▶ Problem requirements
Exactly the lines from the first line of the listing through the line containing "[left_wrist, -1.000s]" should appear in the output, unchanged.

□ □ □ □ □

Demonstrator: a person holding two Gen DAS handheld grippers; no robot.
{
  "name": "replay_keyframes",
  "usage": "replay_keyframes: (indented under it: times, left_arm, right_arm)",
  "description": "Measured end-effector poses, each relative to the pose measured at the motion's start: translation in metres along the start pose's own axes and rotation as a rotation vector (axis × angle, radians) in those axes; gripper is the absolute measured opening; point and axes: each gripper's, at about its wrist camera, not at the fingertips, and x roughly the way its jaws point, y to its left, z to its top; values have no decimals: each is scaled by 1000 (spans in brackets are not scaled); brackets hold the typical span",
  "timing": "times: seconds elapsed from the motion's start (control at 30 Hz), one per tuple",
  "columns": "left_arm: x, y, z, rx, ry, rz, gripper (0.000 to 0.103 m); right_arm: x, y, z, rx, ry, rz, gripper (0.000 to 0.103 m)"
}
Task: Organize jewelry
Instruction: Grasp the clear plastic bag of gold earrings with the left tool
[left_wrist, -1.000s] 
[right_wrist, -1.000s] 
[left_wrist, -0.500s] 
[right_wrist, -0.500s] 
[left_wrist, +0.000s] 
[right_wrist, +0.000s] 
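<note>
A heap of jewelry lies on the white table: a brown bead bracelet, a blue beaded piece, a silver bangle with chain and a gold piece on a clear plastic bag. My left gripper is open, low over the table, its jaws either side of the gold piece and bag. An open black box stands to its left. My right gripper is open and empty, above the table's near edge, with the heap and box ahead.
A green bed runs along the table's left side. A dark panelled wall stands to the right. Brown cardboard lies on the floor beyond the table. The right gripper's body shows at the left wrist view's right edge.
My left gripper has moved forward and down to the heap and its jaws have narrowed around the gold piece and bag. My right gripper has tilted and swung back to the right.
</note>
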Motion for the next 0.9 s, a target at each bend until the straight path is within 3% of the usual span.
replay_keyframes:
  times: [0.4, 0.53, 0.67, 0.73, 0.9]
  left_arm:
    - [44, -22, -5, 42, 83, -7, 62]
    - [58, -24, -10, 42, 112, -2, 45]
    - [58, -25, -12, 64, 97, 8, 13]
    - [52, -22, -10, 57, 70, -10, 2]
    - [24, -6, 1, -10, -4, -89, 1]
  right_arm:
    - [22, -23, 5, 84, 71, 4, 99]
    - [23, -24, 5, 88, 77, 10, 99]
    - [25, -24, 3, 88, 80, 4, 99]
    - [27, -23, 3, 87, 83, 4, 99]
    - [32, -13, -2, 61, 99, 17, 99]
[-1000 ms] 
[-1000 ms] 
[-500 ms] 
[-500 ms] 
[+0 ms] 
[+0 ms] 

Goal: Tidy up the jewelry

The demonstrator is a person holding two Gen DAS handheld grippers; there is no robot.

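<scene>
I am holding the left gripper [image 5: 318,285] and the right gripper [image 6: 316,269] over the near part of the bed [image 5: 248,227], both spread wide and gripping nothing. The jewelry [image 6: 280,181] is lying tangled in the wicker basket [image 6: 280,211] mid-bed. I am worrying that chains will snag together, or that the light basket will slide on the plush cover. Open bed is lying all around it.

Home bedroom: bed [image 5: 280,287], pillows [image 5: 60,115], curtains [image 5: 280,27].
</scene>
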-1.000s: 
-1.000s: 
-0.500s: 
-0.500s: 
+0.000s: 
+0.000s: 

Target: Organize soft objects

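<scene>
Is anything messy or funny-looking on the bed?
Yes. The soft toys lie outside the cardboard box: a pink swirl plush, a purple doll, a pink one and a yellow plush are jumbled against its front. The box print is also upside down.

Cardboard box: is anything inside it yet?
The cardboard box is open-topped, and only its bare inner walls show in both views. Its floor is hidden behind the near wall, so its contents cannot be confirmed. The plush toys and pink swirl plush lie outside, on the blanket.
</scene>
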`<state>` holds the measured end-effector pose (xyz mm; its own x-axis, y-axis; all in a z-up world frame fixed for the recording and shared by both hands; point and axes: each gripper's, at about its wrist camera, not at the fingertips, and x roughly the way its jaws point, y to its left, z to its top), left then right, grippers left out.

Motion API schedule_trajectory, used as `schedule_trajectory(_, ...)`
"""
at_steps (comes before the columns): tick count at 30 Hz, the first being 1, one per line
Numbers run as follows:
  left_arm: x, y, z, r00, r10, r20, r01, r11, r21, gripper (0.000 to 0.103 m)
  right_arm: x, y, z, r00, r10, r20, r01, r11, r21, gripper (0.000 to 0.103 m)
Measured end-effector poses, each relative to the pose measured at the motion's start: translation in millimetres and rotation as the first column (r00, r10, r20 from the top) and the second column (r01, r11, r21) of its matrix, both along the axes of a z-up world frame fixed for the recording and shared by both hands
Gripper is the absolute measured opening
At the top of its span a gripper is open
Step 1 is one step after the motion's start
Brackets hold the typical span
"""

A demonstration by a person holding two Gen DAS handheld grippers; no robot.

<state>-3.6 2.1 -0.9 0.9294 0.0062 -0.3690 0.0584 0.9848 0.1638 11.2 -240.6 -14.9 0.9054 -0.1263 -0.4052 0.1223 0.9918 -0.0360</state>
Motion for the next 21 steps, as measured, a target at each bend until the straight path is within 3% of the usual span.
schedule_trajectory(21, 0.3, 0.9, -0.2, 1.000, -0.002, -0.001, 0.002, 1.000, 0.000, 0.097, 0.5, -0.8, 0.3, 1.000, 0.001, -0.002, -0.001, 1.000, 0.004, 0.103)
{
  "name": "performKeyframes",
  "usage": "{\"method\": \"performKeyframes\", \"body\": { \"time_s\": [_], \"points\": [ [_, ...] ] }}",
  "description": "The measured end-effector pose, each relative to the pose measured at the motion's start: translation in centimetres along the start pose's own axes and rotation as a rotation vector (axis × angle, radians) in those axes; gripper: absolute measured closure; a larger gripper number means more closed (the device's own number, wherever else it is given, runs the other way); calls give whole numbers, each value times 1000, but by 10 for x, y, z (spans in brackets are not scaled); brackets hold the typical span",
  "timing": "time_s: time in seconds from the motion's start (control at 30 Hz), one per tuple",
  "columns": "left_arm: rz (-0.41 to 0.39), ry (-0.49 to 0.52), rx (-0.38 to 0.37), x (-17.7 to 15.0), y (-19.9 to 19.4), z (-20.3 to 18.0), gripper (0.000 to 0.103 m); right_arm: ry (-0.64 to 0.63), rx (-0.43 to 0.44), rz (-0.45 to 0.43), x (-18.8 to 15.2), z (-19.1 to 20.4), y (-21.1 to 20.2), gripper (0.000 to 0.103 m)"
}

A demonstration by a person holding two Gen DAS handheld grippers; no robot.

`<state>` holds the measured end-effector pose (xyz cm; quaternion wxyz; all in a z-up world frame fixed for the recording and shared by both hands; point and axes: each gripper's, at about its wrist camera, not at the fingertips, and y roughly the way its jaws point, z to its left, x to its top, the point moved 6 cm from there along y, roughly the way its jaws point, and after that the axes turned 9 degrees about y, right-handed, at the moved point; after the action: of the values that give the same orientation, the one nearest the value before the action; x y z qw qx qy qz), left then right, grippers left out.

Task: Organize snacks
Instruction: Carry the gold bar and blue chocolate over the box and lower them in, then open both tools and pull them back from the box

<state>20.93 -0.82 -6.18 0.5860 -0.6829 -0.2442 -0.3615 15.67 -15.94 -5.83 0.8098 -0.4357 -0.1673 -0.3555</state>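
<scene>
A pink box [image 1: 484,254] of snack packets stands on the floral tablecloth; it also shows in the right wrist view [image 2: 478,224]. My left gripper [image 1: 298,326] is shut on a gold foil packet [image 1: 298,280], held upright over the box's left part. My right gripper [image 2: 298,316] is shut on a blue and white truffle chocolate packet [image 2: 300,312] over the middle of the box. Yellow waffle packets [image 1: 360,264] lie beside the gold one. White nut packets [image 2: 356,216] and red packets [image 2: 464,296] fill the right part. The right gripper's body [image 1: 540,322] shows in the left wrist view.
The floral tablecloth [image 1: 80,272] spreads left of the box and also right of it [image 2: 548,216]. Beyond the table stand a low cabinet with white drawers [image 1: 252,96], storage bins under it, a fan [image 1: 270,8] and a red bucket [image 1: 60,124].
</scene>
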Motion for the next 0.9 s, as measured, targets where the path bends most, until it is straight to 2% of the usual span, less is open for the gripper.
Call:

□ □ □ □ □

▶ Written response
Demonstrator: a person holding two Gen DAS handheld grippers; no robot.
{
  "name": "replay_keyframes",
  "usage": "replay_keyframes: (indented under it: times, left_arm, right_arm)",
  "description": "Measured end-effector poses, each relative to the pose measured at the motion's start: translation in metres along the start pose's own axes and rotation as a rotation vector (axis × angle, radians) in those axes; gripper is the absolute measured opening; point and axes: each gripper's, at about its wrist camera, not at the fingertips, and x roughly the way its jaws point, y to its left, z to its top; values have no decimals: each is scaled by 1000 (spans in brackets are not scaled); brackets hold the typical span",
  "timing": "times: seconds elapsed from the motion's start (control at 30 Hz), one per tuple",
  "columns": "left_arm: x, y, z, rx, ry, rz, gripper (0.000 to 0.103 m); right_arm: x, y, z, rx, ry, rz, gripper (0.000 to 0.103 m)"
}
Task: Organize jewelry
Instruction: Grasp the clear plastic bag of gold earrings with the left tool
[left_wrist, -1.000s] 

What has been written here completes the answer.